Gedanken zur grauen Malerei
'die Notwendigkeit der Ungewißheit oder die Widrigkeiten der Schichten sichten.'
Abstrakt, weil sich das Gegenständliche darin befreit, sich loslöst vom Bekannten und Erkannten. Es ist der Übergang in eine unvorstellbare Realität.
Grau, weil sich das Licht langsam durch das Dunkel hindurchgestohlen hat, in der Suche nach den Farben. Es ist der Übergang, wie der Tod. Im Grau haben sich aber auch die Farben zurückgezogen. Sie verbergen sich hinter jedem Ton des Grau-Seins. Das Grau hat die Potentialität einer jeden vorhandenen Farbe. Grau ist Bewegung zwischen dem Hier und Da. Es läßt sich nicht festhalten, wie das Rot in seiner Klarheit. Das Grau hat keine Eindeutigkeit mehr und es flieht vor jeder Definition.

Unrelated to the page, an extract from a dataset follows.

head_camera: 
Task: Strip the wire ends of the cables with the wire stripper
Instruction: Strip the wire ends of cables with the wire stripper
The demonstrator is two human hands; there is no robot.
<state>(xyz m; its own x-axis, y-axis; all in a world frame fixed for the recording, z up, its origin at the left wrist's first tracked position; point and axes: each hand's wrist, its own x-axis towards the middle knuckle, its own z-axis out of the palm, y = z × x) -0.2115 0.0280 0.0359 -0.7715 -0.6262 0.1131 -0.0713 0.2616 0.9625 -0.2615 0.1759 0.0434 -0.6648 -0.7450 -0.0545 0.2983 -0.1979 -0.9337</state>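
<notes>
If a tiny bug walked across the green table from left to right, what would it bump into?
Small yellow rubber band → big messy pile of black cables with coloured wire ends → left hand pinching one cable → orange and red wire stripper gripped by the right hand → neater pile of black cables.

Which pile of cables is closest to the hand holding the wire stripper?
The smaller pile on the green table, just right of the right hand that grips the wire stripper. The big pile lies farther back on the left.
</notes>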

Die grauen Bilder entstanden während mein Vater im Hospiz war. Er starb am 26.12.2008. An einem Tag im November hat er den ganzen Tag geweint. Seine Tränen flossen, an diesem Tag war es grau und die Farbe war von seinem Gesicht gewichen. Er sagte: Ich muß Dich verlassen. Der Atem der Natur bestimmte an diesem Tag was unweigerlich zu folgen hatte. Die Vielfalt der Farben ist der unendliche Unterschied, unvergleichbar doch entrückt dem Vermögen der je einzelnen Erkenntnis. Das was sich zeigt, entzieht sich im Schleier des Unerkannten, und das Grau ist die Schicht, die das Undefinierte an sich zu binden vermag. Das Grau ist die Einheit aller Farben, wie ein dominanter Schatten, der sonst unsichtbar scheint, weil unsere Wahrnehmung nach dem Erkennbaren drängt.
Es kam mir ein Gedanke, den ich fast vergessen hatte. Während meiner Indienreisen war es immer so, daß man nichts Bestimmtes wollen konnte, denn es kam immer alles anders und der Wille war zu eingeschränkt, fest verwickelt im Konkreten.
Diesmal lehrte mich mein Vater noch einmal eine wichtige Lektion: Wenn ich meinen Plan zu ihm bringe, so kam es zu keiner Erfüllung. Das bedeutete, daß die Absicht für etwas Bestimmtes die Welt in seinem Für-Sich Sein noch nicht berücksichtigt hatte. Also auch die Gedanken waren schon besetzt aber erst ohne Absicht ist der Weg frei für das was kommen mag: das Unvorhersehbare. Das Unbestimmte setzt sich im Leben fort ohne den Einsatz der Erwartungen für einen erfüllten Willen.
Jede nur erdenkliche Farbe wird Grau. Prinzipiell einsichtig ist Grau eine Mischfarbe aus Schwarz und Weiß mit unendlichen Tönen zwischen Licht und Schatten. Der Ausgang besteht also aus zwei klaren, eindeutigen Standpunkten und daraus entsteht die Vielfalt einerseits und anderseits eine 'unbestimmte' Schicht, die die Erwartung der Klarheit enttäuscht aber doch schützt. Die ersten Grau-Studien in Öl erforschen die Entstehung von Grau und in der Bewegung der Vermischung entstanden Ähnlichkeiten zu Berg und Wasser. Diese Analogien sind natürlich nur in der Vorstellung aber sie beeinflussen den Verlauf. Ich muß jetzt aus dem Fenster schauen. Es ist kalt geworden und die Landschaft verschwindet im Grauen Nebel.